Orang tuanya sependapat. “Dia tekun dan tetap rendah hati. Dia anak yang pendiam tapi bekerja keras,” kata ibunya tentang putranya yang dijuluki Golden Boy. Ia segera menambahkan: “Dan dia pemilih soal makanan!” Tzolis tak bisa membantahnya.
“Musim panas lalu, saat saya baru saja tiba di sini, kami mengikuti kamp latihan di Belanda. Setiap malam ada tzatziki di meja. Saya pikir saya satu-satunya yang tidak memakannya. Dan semua orang hanya tertawa. Sejak itu, mereka mulai memanggil saya ‘Tzatziki’.”
Media Belgia juga menggambarkan ‘Tzatziki’ dengan cukup tepat. “Dia pria yang ramah dan menyenangkan, tapi dia memang suka berada di sorotan. Bersinar di lapangan dan mendapat pengakuan di luar lapangan.” Jadi, ketika Tzolis gagal meraih Golden Boot pada Januari, dia ‘sangat kecewa’.
“Apakah saya kecewa? Ya, saya kecewa. Karena jujur saja, saya sama sekali tidak mengharapkan ini,” kata pemain asal Yunani itu setelah Ardon Jashari membawa pulang penghargaan tersebut. Di Belgia, para jurnalis menyebut adanya ‘penurunan performa yang drastis’. “Sejak gagal meraih Golden Boot, dia mengalami kesulitan secara mental. Hal itu terlihat tidak hanya dari penampilannya, tetapi juga dari raut wajahnya.”

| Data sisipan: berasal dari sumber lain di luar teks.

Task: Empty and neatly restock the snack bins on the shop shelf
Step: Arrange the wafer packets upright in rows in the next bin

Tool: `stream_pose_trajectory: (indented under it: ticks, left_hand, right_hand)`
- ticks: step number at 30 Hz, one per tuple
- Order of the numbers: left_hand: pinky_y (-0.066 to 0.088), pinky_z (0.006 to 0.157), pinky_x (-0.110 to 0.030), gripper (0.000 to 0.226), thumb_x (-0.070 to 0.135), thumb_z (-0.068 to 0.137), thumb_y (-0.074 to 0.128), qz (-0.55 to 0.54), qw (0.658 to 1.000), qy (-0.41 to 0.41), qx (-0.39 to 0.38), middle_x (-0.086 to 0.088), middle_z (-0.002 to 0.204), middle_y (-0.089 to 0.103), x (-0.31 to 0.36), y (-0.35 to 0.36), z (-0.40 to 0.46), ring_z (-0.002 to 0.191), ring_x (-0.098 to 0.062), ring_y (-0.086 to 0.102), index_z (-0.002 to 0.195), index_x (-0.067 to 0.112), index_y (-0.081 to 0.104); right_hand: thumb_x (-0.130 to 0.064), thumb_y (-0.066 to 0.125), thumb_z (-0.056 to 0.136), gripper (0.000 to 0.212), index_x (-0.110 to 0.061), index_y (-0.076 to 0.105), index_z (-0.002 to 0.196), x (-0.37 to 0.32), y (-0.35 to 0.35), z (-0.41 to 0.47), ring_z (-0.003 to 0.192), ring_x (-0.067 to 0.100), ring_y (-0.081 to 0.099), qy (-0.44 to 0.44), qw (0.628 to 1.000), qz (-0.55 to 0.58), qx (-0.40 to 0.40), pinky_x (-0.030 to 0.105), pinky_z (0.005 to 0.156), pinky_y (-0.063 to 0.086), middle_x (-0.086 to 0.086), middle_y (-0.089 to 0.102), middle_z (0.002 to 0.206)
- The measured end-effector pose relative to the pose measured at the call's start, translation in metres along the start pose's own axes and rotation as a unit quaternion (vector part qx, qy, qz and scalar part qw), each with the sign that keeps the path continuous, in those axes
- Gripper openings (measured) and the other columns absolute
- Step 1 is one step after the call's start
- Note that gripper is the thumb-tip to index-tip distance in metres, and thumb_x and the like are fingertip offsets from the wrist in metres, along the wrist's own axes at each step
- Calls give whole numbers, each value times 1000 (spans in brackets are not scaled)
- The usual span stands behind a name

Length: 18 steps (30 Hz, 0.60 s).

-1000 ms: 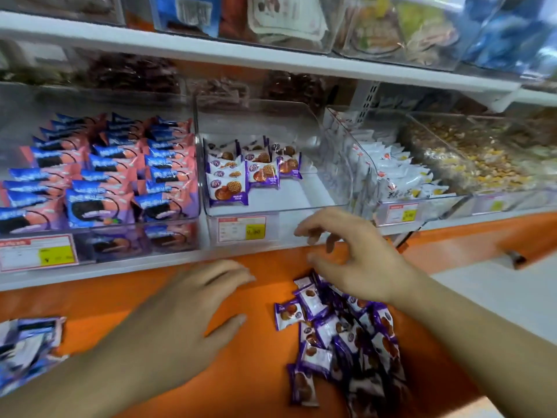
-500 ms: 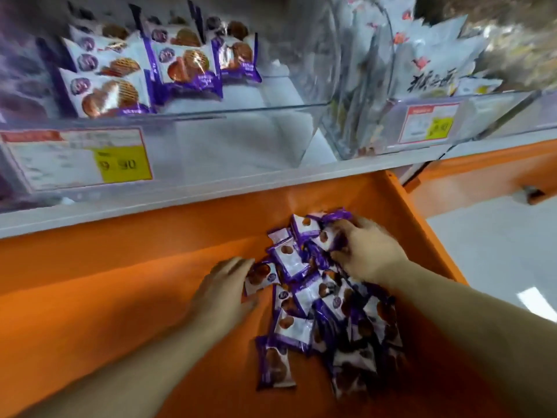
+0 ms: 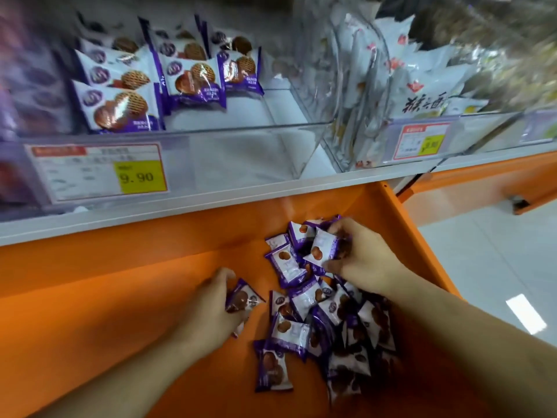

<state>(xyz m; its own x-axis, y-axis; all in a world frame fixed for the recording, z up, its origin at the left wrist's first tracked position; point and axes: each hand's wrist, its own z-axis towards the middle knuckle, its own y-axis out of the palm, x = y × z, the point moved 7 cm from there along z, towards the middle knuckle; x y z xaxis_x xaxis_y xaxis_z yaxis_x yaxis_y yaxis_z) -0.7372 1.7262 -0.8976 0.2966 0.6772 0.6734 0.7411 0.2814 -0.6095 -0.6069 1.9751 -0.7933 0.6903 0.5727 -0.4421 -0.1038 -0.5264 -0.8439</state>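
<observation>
Since half a second back: both hands now lifting packets off the pile. Orange counter (image 3: 90, 327) below, clear bin (image 3: 241, 152) on the shelf at 12 o'clock, partly stocked with waffle packets (image 3: 117, 107). Loose pile of purple packets (image 3: 304, 300) at 4 o'clock. Right hand (image 3: 361, 260) fingers pinching one packet (image 3: 321, 250); left hand (image 3: 211, 309) fingers curled round another (image 3: 242, 298).

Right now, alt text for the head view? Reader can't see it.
Two bare hands pick purple-and-white snack packets from a loose pile on an orange ledge: the left hand grips one packet, the right hand another. Above, a clear bin holds neat rows of the same snack.
</observation>
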Motion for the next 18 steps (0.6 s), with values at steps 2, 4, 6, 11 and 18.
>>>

Namun kini, performa Tzolis kembali membaik. Dengan mencetak tiga gol dan dua assist dalam empat pertandingan liga terakhir – serta satu gol dalam laga Liga Champions melawan Atlético Madrid – masa-masa sulitnya tampaknya telah berlalu. Ternyata: Tzolis memang tidak suka mengalami masa-masa sulit.